I visited China; I met and talked with the Chinese laborers. I have many friends among the Chinese metallurgists. I know very well that they also seek a sustainable peace which is so necessary for improving their life. Of course, none of them approved the attempts to start the thermonuclear war and die in this war. Thus, the Chinese government betrays its people’s interests because it continues its efforts aimed at conducting nuclear weapon tests.

We have the right to ask this government: who and when allowed it to foredoom millions of people to death? Who and when expressed this readiness to make the air radioactive and to jeopardize himself and his children?

I think the Chinese laborers will not support such an adventurist and harmful policy of the leaders of CCP[i]. They will make their voices heard.  

The Chinese Government has made a frightful and brazen statement that the Soviet Union betrayed its people’s interests when it signed the Treaty. As the saying goes: “He lays his own fault at somebody else's door”. So, according to the Chinese leaders, prohibition of nuclear tests and prevention of air pollution is betraying the people’s interests, but the readiness to sacrifice half the population are in conformity with the interests of the people.

Together with my colleagues I understand that the Treaty does not remove the risk of thermonuclear war, but, at the same time, it is the first step to reducing this risk. This is clear for everybody except the Chinese leaders. They try to justify their evil deeds through criticism of the Treaty and they do what they can to circumvent the people of their country and all the honest people of the whole world.

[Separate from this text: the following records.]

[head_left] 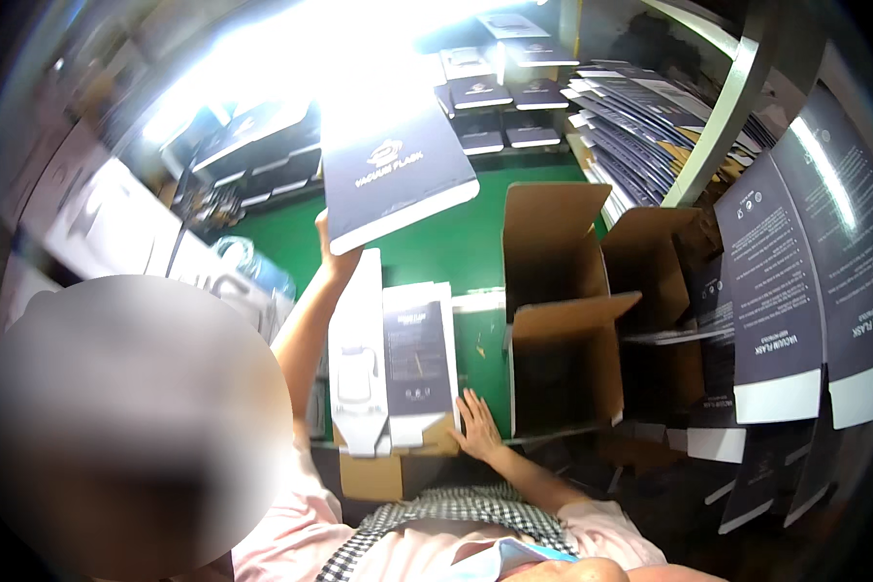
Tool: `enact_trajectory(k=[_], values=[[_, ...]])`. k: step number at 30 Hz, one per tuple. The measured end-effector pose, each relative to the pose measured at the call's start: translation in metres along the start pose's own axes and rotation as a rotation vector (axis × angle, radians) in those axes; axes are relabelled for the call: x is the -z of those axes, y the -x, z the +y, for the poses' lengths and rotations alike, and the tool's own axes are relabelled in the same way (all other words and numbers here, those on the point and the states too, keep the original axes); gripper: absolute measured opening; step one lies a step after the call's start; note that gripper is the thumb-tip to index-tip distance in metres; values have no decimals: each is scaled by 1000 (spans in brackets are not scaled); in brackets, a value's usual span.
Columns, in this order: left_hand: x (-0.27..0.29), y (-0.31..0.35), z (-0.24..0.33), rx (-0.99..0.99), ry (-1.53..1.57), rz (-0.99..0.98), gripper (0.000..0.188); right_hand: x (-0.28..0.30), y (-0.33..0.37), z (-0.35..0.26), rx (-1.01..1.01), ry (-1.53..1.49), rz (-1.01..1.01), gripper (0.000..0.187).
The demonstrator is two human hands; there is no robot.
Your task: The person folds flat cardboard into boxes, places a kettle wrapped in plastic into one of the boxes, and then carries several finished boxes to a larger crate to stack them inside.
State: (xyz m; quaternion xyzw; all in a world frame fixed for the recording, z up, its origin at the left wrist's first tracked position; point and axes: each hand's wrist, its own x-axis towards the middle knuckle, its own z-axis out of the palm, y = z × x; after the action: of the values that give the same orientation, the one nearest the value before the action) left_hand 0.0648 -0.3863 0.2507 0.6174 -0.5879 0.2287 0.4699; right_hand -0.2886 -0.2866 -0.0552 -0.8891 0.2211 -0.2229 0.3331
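My left hand (336, 248) is raised over the green table and grips a dark blue box (398, 170) by its lower left corner. Most of its fingers are hidden behind the box, whose pale lower edge faces me. Below it lies a flat, unfolded carton with a white panel (357, 373) and a dark printed panel (419, 349), its brown flaps at the table's near edge. Beside the carton's right edge rests my right hand (477, 427), fingers spread and holding nothing.
Open brown cartons (565, 364) stand to the right on the green table (480, 330). Behind them is a stack of flat cartons (640, 136). Finished-looking dark boxes (480, 92) are piled at the back. A blurred round shape (131, 427) covers the lower left.
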Motion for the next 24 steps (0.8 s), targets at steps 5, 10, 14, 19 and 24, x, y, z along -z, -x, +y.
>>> enact_trajectory(k=[5,10,14,19,24], values=[[-174,-113,-114,-122,-31,179,21,-21,9,26,-62,1,-32,82],[-307,-187,-175,140,-251,198,40,-15,-1,12,-148,-6,27,73],[-381,-209,-188,377,-43,151,52,-49,16,35,-179,-31,21,76],[-408,-219,-233,440,-37,-146,60,-24,-9,23,-212,-95,40,75],[-399,-183,-225,605,124,-142,83,-16,-10,21,-211,-102,-2,74]])
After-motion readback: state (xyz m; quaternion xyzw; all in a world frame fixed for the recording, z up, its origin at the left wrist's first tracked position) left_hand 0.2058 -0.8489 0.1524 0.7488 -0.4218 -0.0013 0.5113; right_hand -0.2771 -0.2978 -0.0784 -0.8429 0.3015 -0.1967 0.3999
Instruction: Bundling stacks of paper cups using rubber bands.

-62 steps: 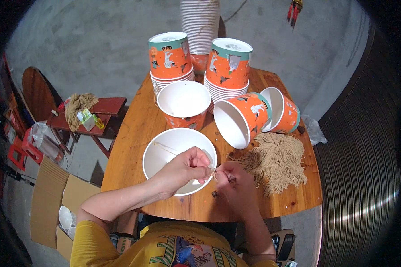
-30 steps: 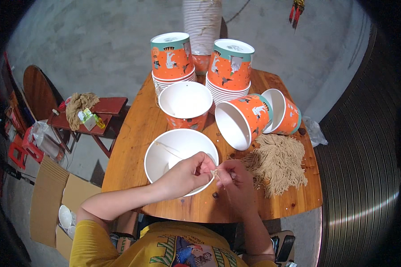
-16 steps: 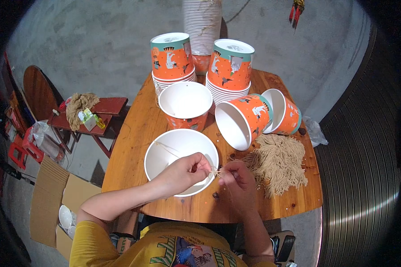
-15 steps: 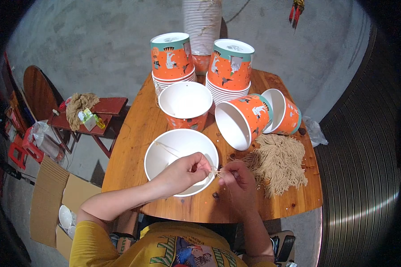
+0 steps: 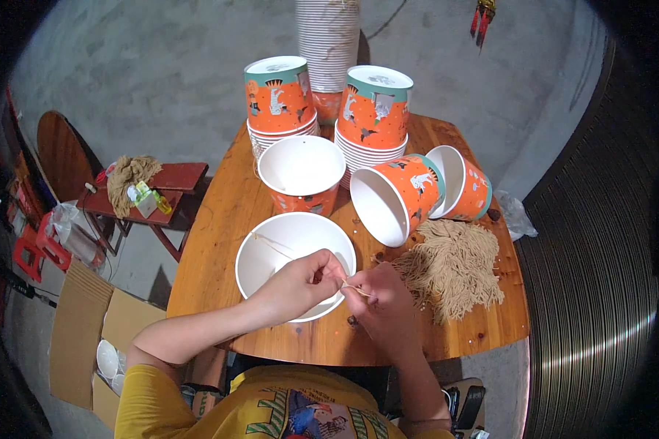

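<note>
My left hand point(image 5: 311, 284) is closed in a pinch over the right part of a white-lined paper bucket point(image 5: 289, 228) at the table's near side. A thin beige string point(image 5: 356, 290) runs between its fingertips and my right hand point(image 5: 383, 298), which is also pinching it. Another length of string point(image 5: 269, 243) lies across the upper left of that bucket's mouth. Whether a hole or knot is at the fingertips is too small to tell. Right of my right hand, a pile of cut beige strings point(image 5: 461, 267) rests on the wooden table point(image 5: 216, 219).
Behind stands an upright open bucket point(image 5: 302, 164), with two upside-down orange bucket stacks point(image 5: 278, 99) point(image 5: 377, 110) and a tall stack point(image 5: 328, 44) farther back. Two buckets point(image 5: 410, 190) point(image 5: 465, 183) lie tipped at right. A red bench point(image 5: 179, 177) and cardboard box point(image 5: 80, 329) are at left.
My right hand has moved slightly left and turned, closing up to the left fingertips with the string. The left hand stays nearly in place.
</note>
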Tool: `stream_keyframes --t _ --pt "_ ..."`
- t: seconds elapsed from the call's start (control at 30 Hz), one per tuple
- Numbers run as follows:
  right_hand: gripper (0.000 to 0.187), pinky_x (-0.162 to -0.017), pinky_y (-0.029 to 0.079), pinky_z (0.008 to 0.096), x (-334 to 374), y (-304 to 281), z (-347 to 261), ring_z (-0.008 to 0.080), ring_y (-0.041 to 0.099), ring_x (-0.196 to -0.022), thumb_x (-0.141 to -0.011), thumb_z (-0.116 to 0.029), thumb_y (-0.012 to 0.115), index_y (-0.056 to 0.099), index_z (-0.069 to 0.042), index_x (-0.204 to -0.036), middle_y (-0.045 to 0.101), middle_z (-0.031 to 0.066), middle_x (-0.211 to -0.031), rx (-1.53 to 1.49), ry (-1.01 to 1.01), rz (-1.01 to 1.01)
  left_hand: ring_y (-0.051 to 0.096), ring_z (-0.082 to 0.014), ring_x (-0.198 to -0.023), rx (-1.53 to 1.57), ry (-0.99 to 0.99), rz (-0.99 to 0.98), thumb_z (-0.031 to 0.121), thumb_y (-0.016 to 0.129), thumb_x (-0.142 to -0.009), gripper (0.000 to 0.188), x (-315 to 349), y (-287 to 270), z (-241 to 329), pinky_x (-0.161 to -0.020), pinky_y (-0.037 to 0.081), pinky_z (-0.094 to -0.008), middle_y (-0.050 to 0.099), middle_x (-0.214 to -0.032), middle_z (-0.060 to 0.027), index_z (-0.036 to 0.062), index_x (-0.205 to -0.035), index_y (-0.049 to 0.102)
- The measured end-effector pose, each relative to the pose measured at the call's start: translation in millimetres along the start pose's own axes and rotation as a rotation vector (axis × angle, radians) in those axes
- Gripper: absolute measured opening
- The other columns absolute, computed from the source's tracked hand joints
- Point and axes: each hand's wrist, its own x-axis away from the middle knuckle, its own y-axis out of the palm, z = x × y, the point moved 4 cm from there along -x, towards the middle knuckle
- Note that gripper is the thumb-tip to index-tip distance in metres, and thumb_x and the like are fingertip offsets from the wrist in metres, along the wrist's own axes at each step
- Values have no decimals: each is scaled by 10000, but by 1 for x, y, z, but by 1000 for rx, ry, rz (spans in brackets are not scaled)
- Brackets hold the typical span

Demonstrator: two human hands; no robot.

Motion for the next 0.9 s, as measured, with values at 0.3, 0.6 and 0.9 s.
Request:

But they fail to circumvent the people. The ordinary people can define very well what is in conformity with their interests and what is aimed against them. I personally would like to tell the Chinese leaders: mind your own affairs and don’t intermeddle in Soviet people’s business. We think that our government found the right path when it signed the Partial Test Ban Treaty, and this is in conformity with our interests and wishes.

Esteemed comrades, I address this letter to you because I hope that, when you advocate peace, you will rely on my voice and on voices of the laborers of our facility who are diehard supporters of the struggle for strengthening peace in the entire world. And let me assure you that we will spare no pain and no effort to strengthen the power of our country.



                [Signature]                          Open-hearth shop foreman of Donetsk metallurgy plant

                                                                                    Bychkov Nikolai Guryevich

Donetsk, 13 September 1963


[i] The Chinese Communist Party [translator's note]

This letter is just an example of similar numerous letters which were sent to Kiev on the occasion of signing Partial Test Ban Treaty (PTBT) in 1963. In these letters the Ukrainian teachers, workers, collective farmers wrote about their happiness because of partial prohibiting of the nuclear tests. At the same time these letters condemn China, whose relations with USSR had deteriorated by that time and who prepared to perform its first atmospheric nuclear test which broke PTBT regime.


Document Information


Central State Archives of Supreme Bodies of Power and Government of Ukraine, Kiev, Fond 4649, Series 1, File 86, pp. 84-86. Obtained and translated for NPIHP by Oleksandr Cheban.